Parkia biglobosa (Jacq.) R.Br. ex G.Don


Protologue: Loudon, Hort. brit. : 277 (1830).
Famille: Mimosaceae (Leguminosae - Mimosoideae)
Nombre de chromosomes: 2n = 24, 26

Synonymes

  • Mimosa biglobosa Jacq. (1763),
  • Parkia africana R.Br. (1826),
  • Parkia clappertoniana Keay (1955),
  • Parkia filicoidea auct. non Welw. ex Oliv.

Noms vernaculaires

  • Néré, arbre à farine, caroubier africain (Fr).
  • African locust bean (En).
  • Farroba (Po).

Origine et répartition géographique

On trouve Parkia biglobosa dans une zone entre 5ºN et 15ºN, de la côte atlantique au Sénégal jusqu’au sud du Soudan et au nord de l’Ouganda. La zone est plus large en Afrique de l’Ouest (maximum 800 km) et se rétrécit vers l’est. Le néré a probablement été introduit à São Tomé-et-Principe. Des plantations expérimentales ont été établies en Tanzanie, et il a été introduit dans les Caraïbes il y a plus de 200 ans, probablement suite au commerce des esclaves, et plus tard probablement en Guyane. L’utilisation des graines fermentées du néré remonte à plusieurs siècles et a déjà été décrite au XIVe siècle.

Usages

Le néré est un arbre multifonctionnel qui est apprécié autant que le karité (Vitellaria paradoxa C.F.Gaertn.). Les graines fermentées (“soumbala”, “dawadawa”, “nététu”) servent prioritairement de condiment pour assaisonner les sauces et les soupes. Les graines torréfiées sont utilisées comme un substitut du café connu sous le nom de “Sudan coffee” ou “café nègre”. Les graines pilées sont mélangées avec des feuilles de Moringa oleifera Lam. pour préparer une sauce, et elles sont également utilisées pour faire des beignets. La pulpe farineuse des fruits est consommée ou mélangée avec de l’eau afin de préparer une boisson sucrée et rafraîchissante riche en hydrates de carbone. Les gousses bouillies sont utilisées pour colorer la poterie en noir; on applique les cendres comme mordant. L’écorce est riche en tanins et peut être utilisée pour le tannage des peaux, mais le cuir qui en résulte est souvent d’une qualité moyenne en particulier en ce qui concerne la couleur, qui est souvent rougeâtre, irrégulière, et qui fonce lorsqu’elle est exposée à la lumière.

Les feuilles sont quelquefois consommées comme légume, généralement après avoir été bouillies puis mélangées à d’autres aliments tels que de la farine de céréales. Les jeunes boutons de fleurs sont ajoutés à des salades mixtes.

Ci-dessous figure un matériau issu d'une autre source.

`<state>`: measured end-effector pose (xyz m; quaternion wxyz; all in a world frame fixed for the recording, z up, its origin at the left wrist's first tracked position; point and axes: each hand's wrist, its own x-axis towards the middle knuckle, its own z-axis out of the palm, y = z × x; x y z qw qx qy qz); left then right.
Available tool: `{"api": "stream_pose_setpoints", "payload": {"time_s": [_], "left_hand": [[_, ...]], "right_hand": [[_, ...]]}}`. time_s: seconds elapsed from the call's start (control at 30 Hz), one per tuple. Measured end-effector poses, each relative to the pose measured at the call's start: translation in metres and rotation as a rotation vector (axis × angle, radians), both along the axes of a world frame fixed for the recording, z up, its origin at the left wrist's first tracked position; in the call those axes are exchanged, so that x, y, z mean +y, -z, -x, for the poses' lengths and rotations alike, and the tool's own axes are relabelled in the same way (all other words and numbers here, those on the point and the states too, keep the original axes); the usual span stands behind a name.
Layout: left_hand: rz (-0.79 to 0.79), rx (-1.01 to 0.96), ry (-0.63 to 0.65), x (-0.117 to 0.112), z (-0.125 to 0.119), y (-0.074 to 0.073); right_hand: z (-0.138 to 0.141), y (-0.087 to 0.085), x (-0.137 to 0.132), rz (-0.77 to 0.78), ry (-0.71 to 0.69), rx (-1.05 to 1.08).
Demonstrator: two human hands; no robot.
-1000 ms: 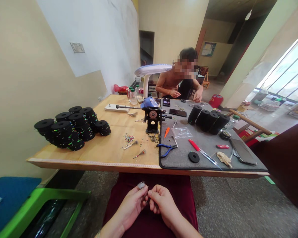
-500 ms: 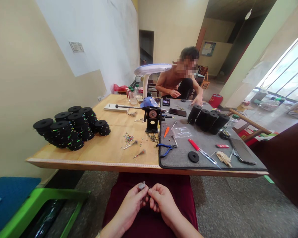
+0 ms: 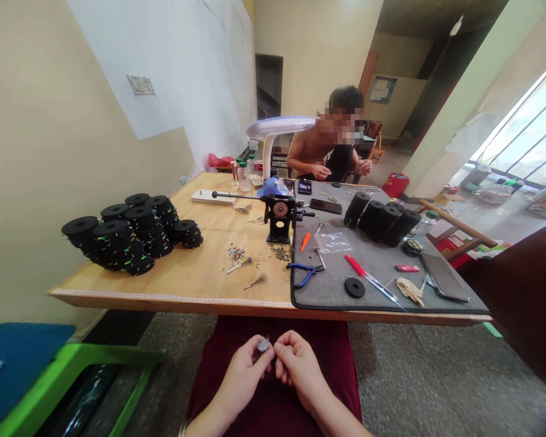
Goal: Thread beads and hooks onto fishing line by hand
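Both my hands are low in my lap, over dark red cloth, below the table's front edge. My left hand [image 3: 241, 379] is closed in a pinch on a small grey bundle of thin pins [image 3: 262, 345] that sticks up from its fingertips. My right hand [image 3: 298, 364] is closed too, its thumb and forefinger pinched right beside the bundle; what it holds is too small to make out. The two hands touch at the fingertips.
A wooden table [image 3: 186, 276] carries stacked black spools [image 3: 127, 233], a small black hand-crank winder [image 3: 279, 218], a grey mat [image 3: 373, 267] with blue pliers [image 3: 306, 272], red tools, phones and more black spools [image 3: 382, 218]. A second person [image 3: 332, 149] sits at the far end. Green stool [image 3: 73, 379] at left.
My hands have stayed in my lap, with small finger movements around the bundle. The person opposite has pulled an outstretched hand back off the mat toward the body.
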<state>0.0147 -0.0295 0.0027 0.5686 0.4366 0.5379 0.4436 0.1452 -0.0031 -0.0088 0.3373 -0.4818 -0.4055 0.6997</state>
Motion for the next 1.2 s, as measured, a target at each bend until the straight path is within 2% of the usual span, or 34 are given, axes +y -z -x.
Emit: {"api": "stream_pose_setpoints", "payload": {"time_s": [0.2,0.43,0.63,0.8,0.9,1.03,1.2], "left_hand": [[0.034,0.005,0.041,-0.001,-0.002,-0.004],[0.031,-0.004,0.009,-0.001,-0.002,-0.006],[0.025,0.092,-0.008,0.004,0.005,-0.011],[0.027,0.116,-0.025,0.006,0.011,-0.025],[0.106,0.030,0.021,0.006,0.014,-0.032],[0.297,-0.216,0.074,0.008,0.018,-0.036],[0.357,-0.438,0.048,0.012,0.023,-0.046]], "right_hand": [[-0.003,-0.001,0.002,0.035,0.054,0.084],[-0.005,0.001,0.002,-0.075,0.052,0.032],[-0.010,-0.009,0.005,-0.082,-0.096,0.000],[-0.019,-0.017,0.009,-0.157,-0.286,-0.086],[-0.022,-0.020,0.010,-0.245,-0.317,-0.134],[-0.029,-0.023,0.011,-0.335,-0.307,-0.121],[-0.039,-0.013,0.016,-0.541,-0.335,-0.223]]}}
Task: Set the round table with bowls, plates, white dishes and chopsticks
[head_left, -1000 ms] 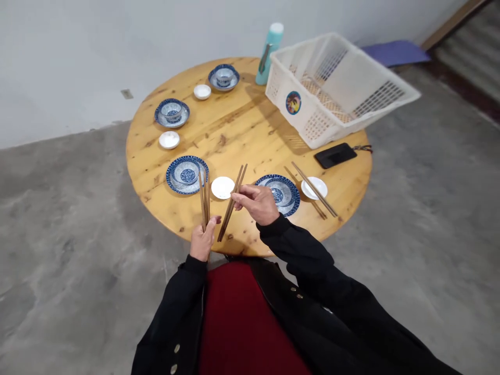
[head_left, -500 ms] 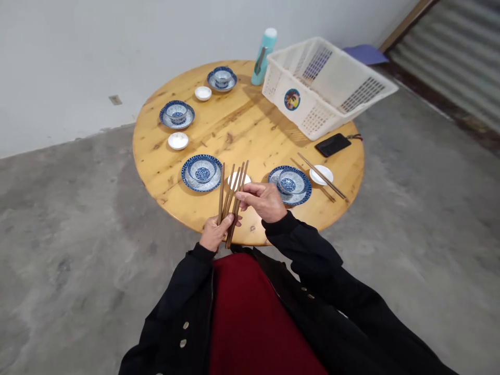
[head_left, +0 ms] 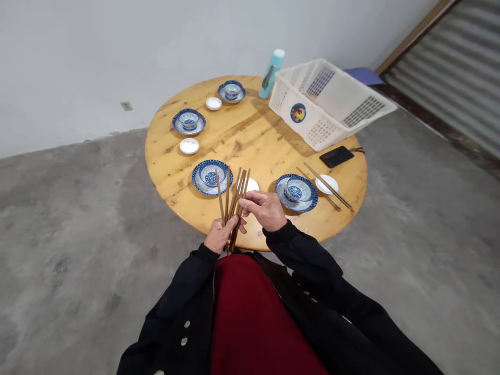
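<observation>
My left hand [head_left: 219, 237] is closed round the lower ends of several brown chopsticks [head_left: 233, 195] that fan upward over the near edge of the round wooden table [head_left: 253, 130]. My right hand [head_left: 263, 209] pinches the rightmost chopsticks of the same bunch. Just beyond the sticks sit a blue patterned bowl on a plate [head_left: 211, 176] and a small white dish [head_left: 251, 185]. To the right stands another blue bowl on a plate [head_left: 297, 191], with a white dish [head_left: 326, 183] and a pair of chopsticks [head_left: 327, 185] lying across it.
Two more blue bowl-and-plate sets [head_left: 189, 121] [head_left: 232, 91] with white dishes [head_left: 189, 146] [head_left: 213, 103] line the far left rim. A white plastic basket [head_left: 328, 101], a teal bottle [head_left: 272, 73] and a black phone [head_left: 336, 155] occupy the right side. Concrete floor surrounds the table.
The two bunches of chopsticks, held apart a second ago, have come together into one fan held by both hands. The view has drawn back a little from the table.
</observation>
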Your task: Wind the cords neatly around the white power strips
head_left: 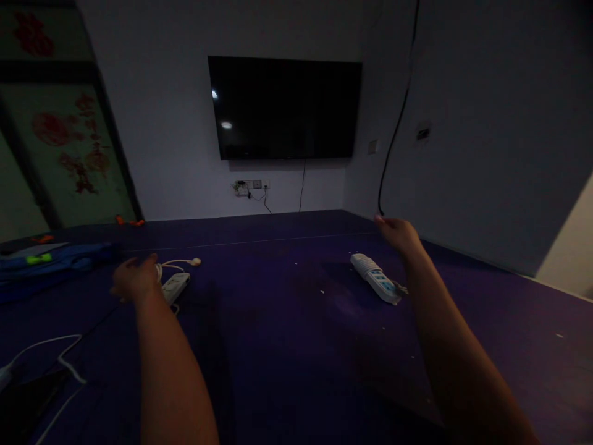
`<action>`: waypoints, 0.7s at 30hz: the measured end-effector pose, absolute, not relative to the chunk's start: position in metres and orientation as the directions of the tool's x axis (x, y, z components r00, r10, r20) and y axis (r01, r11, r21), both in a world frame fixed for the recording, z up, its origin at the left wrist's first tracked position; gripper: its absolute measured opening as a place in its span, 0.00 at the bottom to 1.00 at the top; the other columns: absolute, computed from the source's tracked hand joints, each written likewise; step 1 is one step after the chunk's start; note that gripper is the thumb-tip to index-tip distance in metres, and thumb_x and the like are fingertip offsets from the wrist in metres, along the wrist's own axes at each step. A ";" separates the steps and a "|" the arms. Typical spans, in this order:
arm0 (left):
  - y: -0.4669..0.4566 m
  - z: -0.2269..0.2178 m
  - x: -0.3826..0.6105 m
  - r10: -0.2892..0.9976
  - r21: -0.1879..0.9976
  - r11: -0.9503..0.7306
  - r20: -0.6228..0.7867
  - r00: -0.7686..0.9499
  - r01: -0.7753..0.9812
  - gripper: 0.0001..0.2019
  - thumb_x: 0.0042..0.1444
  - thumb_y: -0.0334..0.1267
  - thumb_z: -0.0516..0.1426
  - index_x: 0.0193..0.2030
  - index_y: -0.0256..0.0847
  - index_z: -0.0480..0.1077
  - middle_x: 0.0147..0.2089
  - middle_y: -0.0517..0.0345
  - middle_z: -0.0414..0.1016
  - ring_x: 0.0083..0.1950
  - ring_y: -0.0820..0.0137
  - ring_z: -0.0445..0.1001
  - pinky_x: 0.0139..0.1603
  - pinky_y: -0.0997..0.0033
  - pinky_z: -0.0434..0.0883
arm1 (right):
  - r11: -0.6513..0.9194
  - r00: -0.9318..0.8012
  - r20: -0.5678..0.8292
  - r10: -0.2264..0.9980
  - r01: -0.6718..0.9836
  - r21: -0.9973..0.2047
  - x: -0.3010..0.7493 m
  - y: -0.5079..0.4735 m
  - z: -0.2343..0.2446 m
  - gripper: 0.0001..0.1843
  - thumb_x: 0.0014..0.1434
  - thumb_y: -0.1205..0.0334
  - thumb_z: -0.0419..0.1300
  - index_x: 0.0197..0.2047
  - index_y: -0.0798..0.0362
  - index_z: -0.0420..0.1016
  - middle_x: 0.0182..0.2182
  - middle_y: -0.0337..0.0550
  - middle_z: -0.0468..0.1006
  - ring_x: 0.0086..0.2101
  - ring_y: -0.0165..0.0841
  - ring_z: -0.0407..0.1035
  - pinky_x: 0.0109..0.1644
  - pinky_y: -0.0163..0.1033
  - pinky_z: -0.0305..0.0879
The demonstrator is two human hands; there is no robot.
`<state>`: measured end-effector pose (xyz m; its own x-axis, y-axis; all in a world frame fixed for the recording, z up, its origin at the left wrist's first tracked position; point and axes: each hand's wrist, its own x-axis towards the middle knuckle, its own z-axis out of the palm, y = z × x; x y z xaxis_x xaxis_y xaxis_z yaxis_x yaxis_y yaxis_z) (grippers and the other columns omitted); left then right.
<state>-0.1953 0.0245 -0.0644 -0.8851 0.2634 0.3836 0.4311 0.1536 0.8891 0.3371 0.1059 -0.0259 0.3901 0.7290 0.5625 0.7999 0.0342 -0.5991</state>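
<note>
Both my arms reach forward over a dark purple floor mat (278, 346). My left hand (135, 278) hovers palm down with its fingers loosely apart and holds nothing. It is just left of a white power strip (176, 285) with a coiled white cord (178, 264). My right hand (397, 233) is raised a little farther out, fingers stretched toward the left and empty. Below and left of it, a second white power strip (375, 278) with blue sockets lies on the mat.
A dark wall-mounted television (285, 108) hangs ahead, with a wall socket (250, 185) and cables under it. A black cable (393, 136) runs down the right wall. Blue items (50, 259) lie at far left. A white cable (50, 349) trails at lower left.
</note>
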 end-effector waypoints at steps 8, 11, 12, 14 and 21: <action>0.029 -0.100 -0.178 0.357 0.758 0.602 0.028 -0.934 0.252 0.34 0.39 0.48 0.64 0.55 0.41 0.67 0.70 0.33 0.48 0.67 0.27 0.42 0.48 0.17 0.49 | 0.495 0.295 0.644 0.706 0.446 -0.746 0.218 0.057 0.009 0.22 0.58 0.46 0.55 0.33 0.58 0.78 0.28 0.43 0.77 0.36 0.36 0.72 0.39 0.36 0.65; 0.034 -0.113 -0.191 0.390 0.716 0.637 0.019 -0.920 0.285 0.34 0.39 0.48 0.64 0.54 0.39 0.67 0.65 0.24 0.56 0.65 0.23 0.43 0.42 0.14 0.49 | 0.532 0.245 0.619 0.746 0.340 -0.776 0.192 0.053 0.003 0.21 0.57 0.46 0.56 0.33 0.57 0.78 0.28 0.41 0.77 0.36 0.34 0.71 0.39 0.35 0.65; 0.036 -0.117 -0.196 0.396 0.710 0.643 0.012 -0.918 0.287 0.33 0.38 0.48 0.64 0.53 0.39 0.68 0.63 0.23 0.58 0.65 0.23 0.44 0.41 0.14 0.50 | 0.528 0.219 0.604 0.766 0.321 -0.786 0.186 0.053 0.002 0.20 0.57 0.47 0.57 0.33 0.57 0.78 0.28 0.41 0.77 0.36 0.34 0.71 0.39 0.35 0.65; 0.039 -0.123 -0.202 0.400 0.700 0.652 0.009 -0.916 0.292 0.31 0.37 0.47 0.65 0.50 0.41 0.69 0.60 0.25 0.63 0.64 0.24 0.48 0.40 0.17 0.53 | 0.507 0.165 0.570 0.805 0.306 -0.806 0.178 0.052 0.000 0.17 0.56 0.51 0.58 0.34 0.57 0.78 0.29 0.41 0.77 0.35 0.33 0.71 0.39 0.34 0.64; 0.044 -0.136 -0.202 0.407 0.560 0.758 -0.003 -0.914 0.335 0.26 0.44 0.38 0.58 0.52 0.36 0.68 0.58 0.26 0.67 0.64 0.33 0.53 0.46 0.23 0.56 | 0.452 0.136 0.515 0.846 0.329 -0.830 0.188 0.052 0.002 0.13 0.56 0.55 0.59 0.34 0.57 0.78 0.32 0.43 0.80 0.38 0.35 0.72 0.41 0.35 0.64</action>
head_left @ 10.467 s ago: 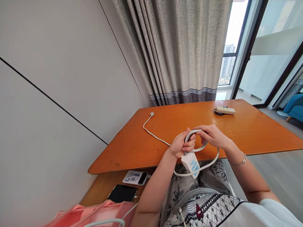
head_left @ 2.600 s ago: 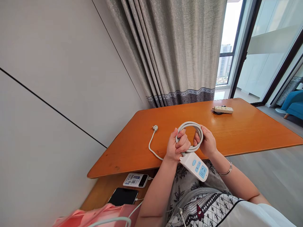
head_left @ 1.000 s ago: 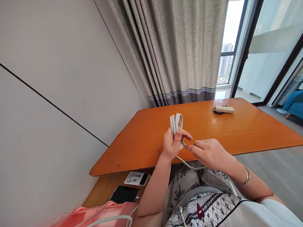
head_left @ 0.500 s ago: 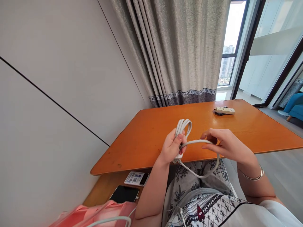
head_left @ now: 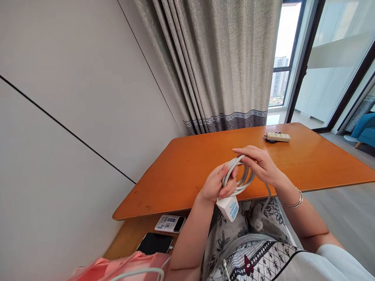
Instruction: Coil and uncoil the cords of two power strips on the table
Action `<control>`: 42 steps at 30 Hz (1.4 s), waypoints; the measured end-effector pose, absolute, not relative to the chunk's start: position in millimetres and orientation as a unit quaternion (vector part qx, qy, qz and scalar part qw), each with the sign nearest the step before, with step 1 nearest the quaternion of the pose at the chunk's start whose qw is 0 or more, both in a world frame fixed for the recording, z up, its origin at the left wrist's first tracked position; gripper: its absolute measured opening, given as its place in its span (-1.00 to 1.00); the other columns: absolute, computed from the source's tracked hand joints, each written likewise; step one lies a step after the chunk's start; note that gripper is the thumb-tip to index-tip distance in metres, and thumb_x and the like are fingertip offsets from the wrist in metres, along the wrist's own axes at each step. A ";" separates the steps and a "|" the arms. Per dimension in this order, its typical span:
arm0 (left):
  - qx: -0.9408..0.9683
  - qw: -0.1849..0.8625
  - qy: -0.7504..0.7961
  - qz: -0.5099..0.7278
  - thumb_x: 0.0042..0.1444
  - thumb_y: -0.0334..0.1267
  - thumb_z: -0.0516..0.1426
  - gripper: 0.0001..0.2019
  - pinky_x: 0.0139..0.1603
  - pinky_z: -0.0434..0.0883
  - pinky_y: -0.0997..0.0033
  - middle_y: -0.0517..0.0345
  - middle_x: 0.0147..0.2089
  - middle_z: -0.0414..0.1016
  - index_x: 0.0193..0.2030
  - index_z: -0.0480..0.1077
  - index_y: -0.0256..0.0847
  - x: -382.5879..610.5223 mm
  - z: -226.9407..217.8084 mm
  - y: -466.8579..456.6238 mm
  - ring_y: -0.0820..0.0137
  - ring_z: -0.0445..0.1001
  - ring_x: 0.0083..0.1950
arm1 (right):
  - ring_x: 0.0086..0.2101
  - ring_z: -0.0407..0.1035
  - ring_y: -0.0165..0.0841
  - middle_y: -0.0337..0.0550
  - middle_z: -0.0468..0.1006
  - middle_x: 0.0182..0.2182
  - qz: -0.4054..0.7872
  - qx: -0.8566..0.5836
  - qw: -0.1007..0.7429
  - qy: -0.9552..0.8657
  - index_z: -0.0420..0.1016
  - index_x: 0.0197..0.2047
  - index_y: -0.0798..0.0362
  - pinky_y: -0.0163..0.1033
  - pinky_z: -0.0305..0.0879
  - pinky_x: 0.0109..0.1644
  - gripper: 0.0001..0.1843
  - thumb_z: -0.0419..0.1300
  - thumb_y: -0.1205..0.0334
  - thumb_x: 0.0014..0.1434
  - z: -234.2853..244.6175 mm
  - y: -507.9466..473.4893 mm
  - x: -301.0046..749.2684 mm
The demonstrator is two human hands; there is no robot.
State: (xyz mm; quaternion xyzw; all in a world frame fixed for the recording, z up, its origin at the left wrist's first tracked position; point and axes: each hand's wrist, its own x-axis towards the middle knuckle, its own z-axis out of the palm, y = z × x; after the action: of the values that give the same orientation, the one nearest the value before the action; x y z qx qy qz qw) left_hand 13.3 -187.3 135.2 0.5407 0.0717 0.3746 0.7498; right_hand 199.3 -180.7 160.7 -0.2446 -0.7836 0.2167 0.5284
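Note:
My left hand (head_left: 219, 182) is closed around one side of a coiled white cable (head_left: 249, 180), held above the table's near edge. A white block (head_left: 227, 207) with a blue label hangs just below that hand, tilted, over my lap; its exact kind is unclear. At the top of the coil, my right hand (head_left: 261, 164) grips the cable between thumb and fingers. From beneath this hand a loose stretch of cable drops toward my knees, where its blurred pale end (head_left: 258, 224) shows.
The orange wooden table (head_left: 193, 156) spreads out before me. A cream power strip (head_left: 278, 137) lies near its far right. At lower left are a dark-screened phone (head_left: 155, 243), a white printed card-like item (head_left: 166, 223) and a pink bag (head_left: 117, 269).
My right hand has moved left and up to the coil, which now shows wider, rounder loops. The white block has turned so that its blue label faces me.

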 end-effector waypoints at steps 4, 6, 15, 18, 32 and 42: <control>0.503 0.789 0.029 0.352 0.25 0.14 0.12 -0.57 -0.76 -0.09 0.62 0.50 -0.83 -0.05 -0.39 0.16 -0.16 18.5 126.1 -184.8 0.60 -0.17 -0.85 | -0.51 0.30 -0.45 -0.23 0.45 -0.46 0.370 -0.243 0.520 -0.731 0.60 0.03 0.02 -0.30 0.30 -0.41 -0.55 0.04 -0.07 0.38 154.2 -179.3 197.8; 0.494 0.796 0.019 0.349 0.23 0.15 0.14 -0.56 -0.76 -0.10 0.62 0.52 -0.83 -0.07 -0.40 0.15 -0.15 21.9 123.1 -185.4 0.60 -0.17 -0.86 | -0.59 0.18 -0.47 -0.29 0.37 -0.56 0.444 -0.224 0.526 -0.689 0.61 -0.05 0.07 -0.33 0.17 -0.51 -0.50 0.06 -0.15 0.33 148.0 -176.0 195.8; 0.381 0.754 0.085 0.529 0.32 0.12 0.04 -0.58 -0.73 -0.08 0.60 0.57 -0.79 -0.31 -0.41 0.15 -0.14 21.5 129.5 -188.0 0.62 -0.36 -0.82 | -0.58 0.31 -0.42 -0.29 0.36 -0.58 0.585 -0.218 0.533 -0.572 0.52 -0.25 0.08 -0.30 0.24 -0.50 -0.45 0.10 -0.28 0.25 104.1 -166.1 178.3; 0.348 0.718 0.103 0.594 0.37 0.07 -0.01 -0.59 -0.68 0.01 0.60 0.53 -0.76 -0.29 -0.41 0.16 -0.15 18.9 138.7 -188.3 0.60 -0.31 -0.79 | -0.59 0.25 -0.44 -0.36 0.30 -0.59 0.532 -0.278 0.514 -0.613 0.51 -0.04 0.07 -0.31 0.22 -0.48 -0.50 0.02 -0.18 0.34 90.0 -169.4 174.9; 0.350 0.486 0.153 0.786 0.20 0.14 0.19 -0.56 -0.68 0.07 0.59 0.45 -0.76 0.05 -0.41 0.21 -0.17 10.5 146.9 -172.8 0.58 0.05 -0.76 | -0.15 0.49 -0.20 0.15 0.55 -0.03 0.169 -0.498 0.204 -0.825 -0.14 0.52 0.14 -0.15 0.34 -0.09 -0.33 -0.14 0.33 0.39 68.6 -193.0 198.3; 0.575 0.299 0.228 0.726 0.16 0.20 0.18 -0.57 -0.57 0.24 0.48 0.28 -0.69 0.33 -0.38 0.33 -0.16 26.2 120.2 -179.4 0.47 0.26 -0.68 | -0.41 0.48 -0.34 -0.06 0.57 -0.30 -0.108 -0.440 0.057 -0.890 0.31 0.25 0.15 -0.24 0.09 -0.46 -0.62 0.00 0.35 0.41 128.2 -230.0 186.9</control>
State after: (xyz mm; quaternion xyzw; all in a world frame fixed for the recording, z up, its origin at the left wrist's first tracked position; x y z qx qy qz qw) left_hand 26.2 -179.4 120.2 0.5748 0.2284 0.7264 0.2994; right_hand 186.9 -230.0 128.2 -0.4401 -0.8895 -0.1084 0.0572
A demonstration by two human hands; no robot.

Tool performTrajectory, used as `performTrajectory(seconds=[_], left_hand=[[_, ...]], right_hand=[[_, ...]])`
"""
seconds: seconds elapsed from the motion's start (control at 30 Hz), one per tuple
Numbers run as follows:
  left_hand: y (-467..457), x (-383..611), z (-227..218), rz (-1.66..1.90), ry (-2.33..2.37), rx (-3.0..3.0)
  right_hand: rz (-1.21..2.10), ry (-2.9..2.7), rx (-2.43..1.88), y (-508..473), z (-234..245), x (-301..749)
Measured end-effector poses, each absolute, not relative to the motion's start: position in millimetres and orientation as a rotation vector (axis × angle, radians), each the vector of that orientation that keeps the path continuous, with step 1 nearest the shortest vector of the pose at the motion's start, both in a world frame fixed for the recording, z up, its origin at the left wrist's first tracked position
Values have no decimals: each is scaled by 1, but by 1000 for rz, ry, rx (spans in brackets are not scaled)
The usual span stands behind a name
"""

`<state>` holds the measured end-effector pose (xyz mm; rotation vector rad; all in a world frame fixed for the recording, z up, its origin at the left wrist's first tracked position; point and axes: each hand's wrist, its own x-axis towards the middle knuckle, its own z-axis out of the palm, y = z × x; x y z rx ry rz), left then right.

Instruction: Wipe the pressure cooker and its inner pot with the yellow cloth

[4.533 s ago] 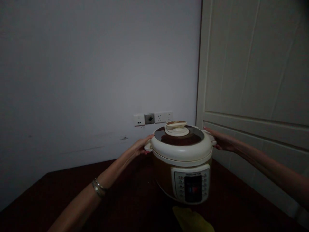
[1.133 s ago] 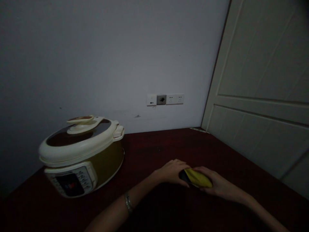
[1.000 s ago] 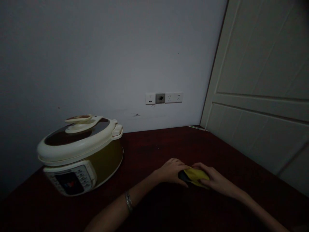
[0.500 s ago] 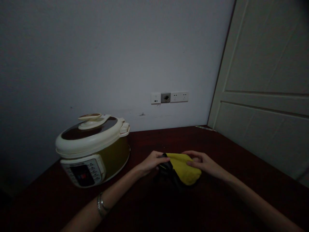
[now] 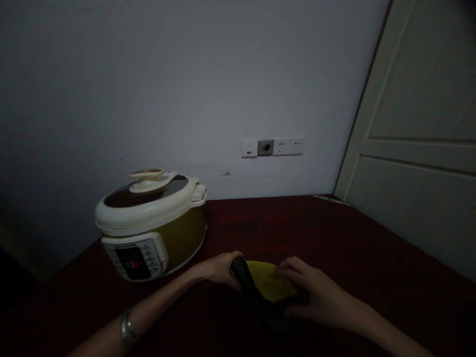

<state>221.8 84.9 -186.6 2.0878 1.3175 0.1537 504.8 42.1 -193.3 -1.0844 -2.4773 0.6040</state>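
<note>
A yellow cloth with a dark underside (image 5: 268, 286) lies on the dark red table (image 5: 334, 238) in front of me. My left hand (image 5: 215, 267) grips its left edge, where the dark side folds up. My right hand (image 5: 316, 292) rests on the cloth's right part with fingers curled over it. An electric pressure cooker (image 5: 150, 225) with a cream lid and a yellow-green body stands to the left, apart from both hands.
A grey wall with a strip of sockets (image 5: 272, 147) rises behind the table. A cream panelled door (image 5: 420, 148) closes off the right side. The table's left edge drops away near the cooker. The room is dim.
Earlier both hands held the cooker; it now stands at the left. In the last second my hands drew the yellow cloth nearer and turned up its dark side.
</note>
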Motion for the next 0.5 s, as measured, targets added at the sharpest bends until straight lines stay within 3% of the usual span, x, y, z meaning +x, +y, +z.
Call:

En Afrique de l’Ouest, l’écorce, les racines, les feuilles, les fleurs, les fruits et les graines sont habituellement utilisés en médecine traditionnelle pour traiter une grande variété de maux, tant internes qu’externes, parfois en association avec d’autres plantes médicinales. L’écorce est l’élément le plus important utilisé en médecine, suivie des feuilles. Les applications médicinales comprennent le traitement d’infections parasitaires, des désordres du système circulatoire, tels que l’hypertension artérielle, et des désordres du système respiratoire, du tube digestif et de la peau. En médecine vétérinaire, une décoction de racines est utilisée pour traiter la coccidiose chez les volailles. Les gousses vertes sont écrasées et jetées dans les rivières pour tuer les poissons. La valeur nutritionnelle des poissons n’est pas affectée à condition qu’ils soient cuits ou séchés.

La pulpe de fruit est un ingrédient dans l’alimentation des porcs et des chiens. Les graines sont ajoutées aux aliments pour volailles après un traitement neutralisant leurs propriétés antinutritionnelles. Les feuilles sont un fourrage utile mais pas très appétant. Elles doivent être mélangées à d’autres aliments parce que les concentrations en phosphore, magnésium et sodium sont trop faibles. Le bois est adapté à la fabrication d’ustensiles de cuisine, tels que des mortiers, des pilons et des bols, des manches de houe et de pioche, et il est parfois utilisé pour la construction de maisons, principalement pour l’aménagement intérieur. Il est également utilisé comme bois de feu, et peut convenir à la production de papier. Les fibres des gousses (les cosses) et les racines sont utilisées comme éponge, cordes d’instruments de musique et pour la production de petits paniers. Les cosses brûlées servent au Sénégal comme adultérant ou comme additif du tabac (ajoutant de l’âcreté).

Le néré à la réputation d’améliorer le sol: ses feuilles sont appliquées comme engrais vert. Il est également important en apiculture, car il offre une bonne source de nectar et convient à la mise en place de ruches. Il peut servir d’arbre décoratif sur des avenues.

Le néré est très important dans la culture ouest-africaine. Il joue un rôle dans tous les rituels majeurs, qu’ils se rapportent à la naissance, au baptême, à la circoncision, au mariage ou au décès.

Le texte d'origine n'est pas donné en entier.